Sosialisasi, Gempur Rokok Ilegal Kepada Perwakilan Pedagang Se-Kecamatan Srengat Kembali Dilaksanakan Satpol PP Kabupaten Blitar

Ket Foto: Tim Satpol PP dan Bea Cukai kabupaten Blitar Ajak Pedagang Di kecamatan Srengat Perangi Peredaran Rokok Putihan

Filesatu.co.id, Blitar |Pemerintah Kabupaten Blitar melalui Satuan Polisi Pamong Praja terus gencar melakukan sosialiasi tentang Dana Bagi Hasil Cukai Hasil Tembakau (DBHCHT) dan peraturan perundangan tentang Barang Kena Cukai (BKB). Undang-Undang no. 11 Tahun 1995 Tentang Cukai yang telah diubah dengan Undang-Undang Nomor 39 Tahun 2007 Tentang Perubahan Atas Undang-Undang Nomor 11 Tentang Cukai. Sosialisasi Dana Bagi Hasil Cukai Hasil Tembakau dilaksanakan oleh Satpol PP di Kecamatan srengat pada hari, Rabu, (9/11/2022).

Acara sosialisasi bersama narasumber dari Satpol PP dan Bea Cukai, sosialisasi tentang undang undang cukai mengundang perwakilan pedagang penjual rokok tiap Desa Kelurahan se-kecamatan Srengat.

Bacaan Lainnya

Kasi penindakan Satpol PP Kabupaten Blitar Suyanto mengatakan, penyuluhan barang kena cukai dilakukan agar masyarakat sadar bahwa rokok putihan adalah rokok yang tidak membayar cukai.

“Rokok ilegal dilarang untuk dijual, rokok polos tanpa pita cukai merugikan negara, karena tidak membayar pajak cukai,” ungkapnya.

Didepan undangan Suyanto lebih lanjut menekankan sosialisasi DBHCHT di Kecamatan Srengat bersama Petugas Bea Cukai Blitar, sebagai aplikasi tugas pokok dan fungsi Satpol PP, dengan demikian peredaran rokok ilegal bisa ditekan lebih masif di Kabupaten Blitar

“Saya mengajak masyarakat yang di Kecamatan Srengat ini agar tidak mudah dibujuk rayu, oleh orang tidak bertanggungjawab untuk mengedarkan rokok tanpa cukai, tolak rokok ilegal,” ujar Yanto.

Selain larangan mengedarkan rokok putihan, dari petugas Bea Cukai Blitar Wahyono juga menjelaskan saksi hukum terhadap orang yang menyimpan, mengedarkan, memperjual belikan rokok bodong dapat diancam denda dan pidana.

“Apabila pelanggaran dilakukan pertama kali, dikenai sanksi administrasi berupa denda sebesar 2 (dua) kali nilai cukai yang seharusnya dilunasi; b. apabila pelanggaran dilakukan kedua kali, dikenai sanksi administrasi berupa denda sebesar 4 (empat) kali nilai cukai yang seharusnya dilunasi, dan seterusnya sampai tingkat sanksi pidana,” ungkapnya.

Wahyono lebih lanjut menjelaskan kepada masyarakat terhadap Barang Kena Cukai dan sanksi pidana sebagaimana tercantum dalam Pasal 55 UU Cukai.

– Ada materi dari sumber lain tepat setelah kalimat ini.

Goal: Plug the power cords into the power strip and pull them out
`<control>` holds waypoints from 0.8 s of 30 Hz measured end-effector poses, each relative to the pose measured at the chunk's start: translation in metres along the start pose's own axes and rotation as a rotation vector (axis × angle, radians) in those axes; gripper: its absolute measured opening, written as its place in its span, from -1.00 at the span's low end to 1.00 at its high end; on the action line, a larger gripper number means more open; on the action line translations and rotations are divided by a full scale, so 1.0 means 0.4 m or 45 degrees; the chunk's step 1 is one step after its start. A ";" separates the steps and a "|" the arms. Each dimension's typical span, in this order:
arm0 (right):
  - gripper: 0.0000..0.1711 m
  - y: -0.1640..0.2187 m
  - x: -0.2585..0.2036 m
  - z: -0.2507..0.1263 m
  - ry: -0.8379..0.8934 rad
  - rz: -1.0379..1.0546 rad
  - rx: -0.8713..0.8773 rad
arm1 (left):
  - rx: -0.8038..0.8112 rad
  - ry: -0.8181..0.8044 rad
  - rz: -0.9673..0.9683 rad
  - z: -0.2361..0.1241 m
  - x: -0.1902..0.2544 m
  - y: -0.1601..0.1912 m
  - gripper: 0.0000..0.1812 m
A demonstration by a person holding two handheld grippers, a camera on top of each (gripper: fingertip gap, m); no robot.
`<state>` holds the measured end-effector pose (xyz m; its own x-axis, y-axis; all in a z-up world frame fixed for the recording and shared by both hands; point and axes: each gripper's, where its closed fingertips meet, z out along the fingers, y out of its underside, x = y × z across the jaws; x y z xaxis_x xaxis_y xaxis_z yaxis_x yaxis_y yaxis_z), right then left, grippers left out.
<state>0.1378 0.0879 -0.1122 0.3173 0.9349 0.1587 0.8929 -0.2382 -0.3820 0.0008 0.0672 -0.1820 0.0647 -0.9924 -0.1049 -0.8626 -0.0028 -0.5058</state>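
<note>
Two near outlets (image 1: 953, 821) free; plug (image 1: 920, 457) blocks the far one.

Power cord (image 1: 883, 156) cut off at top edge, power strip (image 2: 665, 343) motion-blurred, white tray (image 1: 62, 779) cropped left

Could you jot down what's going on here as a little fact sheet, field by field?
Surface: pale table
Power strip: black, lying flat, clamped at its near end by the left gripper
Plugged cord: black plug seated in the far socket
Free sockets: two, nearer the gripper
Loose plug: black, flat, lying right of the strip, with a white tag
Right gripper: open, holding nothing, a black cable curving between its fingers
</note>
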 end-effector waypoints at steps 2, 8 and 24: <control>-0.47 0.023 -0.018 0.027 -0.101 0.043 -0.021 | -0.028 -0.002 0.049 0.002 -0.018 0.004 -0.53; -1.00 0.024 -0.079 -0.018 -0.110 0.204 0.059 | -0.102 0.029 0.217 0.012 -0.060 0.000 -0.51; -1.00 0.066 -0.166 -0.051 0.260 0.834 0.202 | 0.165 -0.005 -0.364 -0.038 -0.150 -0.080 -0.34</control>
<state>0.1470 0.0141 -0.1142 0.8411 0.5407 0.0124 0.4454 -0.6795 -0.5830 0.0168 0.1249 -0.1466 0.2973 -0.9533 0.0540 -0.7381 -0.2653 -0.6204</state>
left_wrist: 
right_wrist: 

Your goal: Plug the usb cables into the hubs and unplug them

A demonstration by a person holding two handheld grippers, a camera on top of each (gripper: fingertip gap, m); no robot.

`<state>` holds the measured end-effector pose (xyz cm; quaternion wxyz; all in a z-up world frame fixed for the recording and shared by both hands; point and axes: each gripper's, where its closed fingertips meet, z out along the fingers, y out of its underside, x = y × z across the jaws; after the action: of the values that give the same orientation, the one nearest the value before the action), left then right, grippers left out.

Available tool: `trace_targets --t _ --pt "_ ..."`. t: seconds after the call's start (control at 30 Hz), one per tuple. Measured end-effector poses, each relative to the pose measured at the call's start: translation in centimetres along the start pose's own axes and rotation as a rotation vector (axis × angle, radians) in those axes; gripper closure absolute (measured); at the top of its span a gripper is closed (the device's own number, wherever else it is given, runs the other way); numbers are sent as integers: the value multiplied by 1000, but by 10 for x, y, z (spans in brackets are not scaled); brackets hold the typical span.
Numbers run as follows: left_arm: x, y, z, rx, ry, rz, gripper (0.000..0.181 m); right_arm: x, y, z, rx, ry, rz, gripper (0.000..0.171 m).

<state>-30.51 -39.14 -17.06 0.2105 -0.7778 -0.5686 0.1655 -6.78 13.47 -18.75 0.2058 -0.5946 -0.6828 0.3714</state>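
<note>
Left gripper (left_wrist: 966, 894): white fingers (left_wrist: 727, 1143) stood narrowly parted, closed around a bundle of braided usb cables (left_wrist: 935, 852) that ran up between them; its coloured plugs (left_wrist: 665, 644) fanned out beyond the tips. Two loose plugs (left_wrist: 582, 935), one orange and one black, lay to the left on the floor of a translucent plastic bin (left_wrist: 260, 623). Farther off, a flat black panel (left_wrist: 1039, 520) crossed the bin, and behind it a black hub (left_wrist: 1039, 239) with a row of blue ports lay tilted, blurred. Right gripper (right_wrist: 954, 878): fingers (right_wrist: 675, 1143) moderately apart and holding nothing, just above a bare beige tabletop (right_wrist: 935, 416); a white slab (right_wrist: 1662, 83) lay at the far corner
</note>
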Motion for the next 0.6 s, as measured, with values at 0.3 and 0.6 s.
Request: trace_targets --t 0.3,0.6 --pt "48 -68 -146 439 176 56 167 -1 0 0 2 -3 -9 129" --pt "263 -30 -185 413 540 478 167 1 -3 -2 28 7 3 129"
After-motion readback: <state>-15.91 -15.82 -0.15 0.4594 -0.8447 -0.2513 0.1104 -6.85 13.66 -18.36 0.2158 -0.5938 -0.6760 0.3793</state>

Pasal 56 UU Cukai, setiap orang yang menimbun, menyimpan, memiliki, menjual, menukar, memperoleh, atau memberikan BKC yang diketahuinya atau patut harus diduganya berasal dari tindak pidana dikenakan sanksi pidana.

“Sanksi pidana yang dimaksud berupa pidana penjara paling singkat 1 tahun dan paling lama 5 tahun serta pidana denda paling sedikit 2 kali nilai cukai dan paling banyak 10 kali nilai cukai yang seharusnya dibayar,” jelas Wahyono.

Dijelaskan lebih lanjut tentang peredaran Barang Kena Cukai perlu diawasi oleh kepabeanan, pemakaiannya dapat menimbulkan efek negatif bagi lingkungan hidup dan masyarakat, Pemakaiannya perlu pembebanan pungutan negara demi keadilan dan keseimbangan, serta konsumsinya perlu dikendalikan

“Tentunya tidak semua barang termasuk dalam kategori Barang Kena Cukai (BKC) meliputi, etil alkohol atau etanol, hasil tembakau termasuk barang impor,” pungkas Wahyono. (Pram/DBHCHT).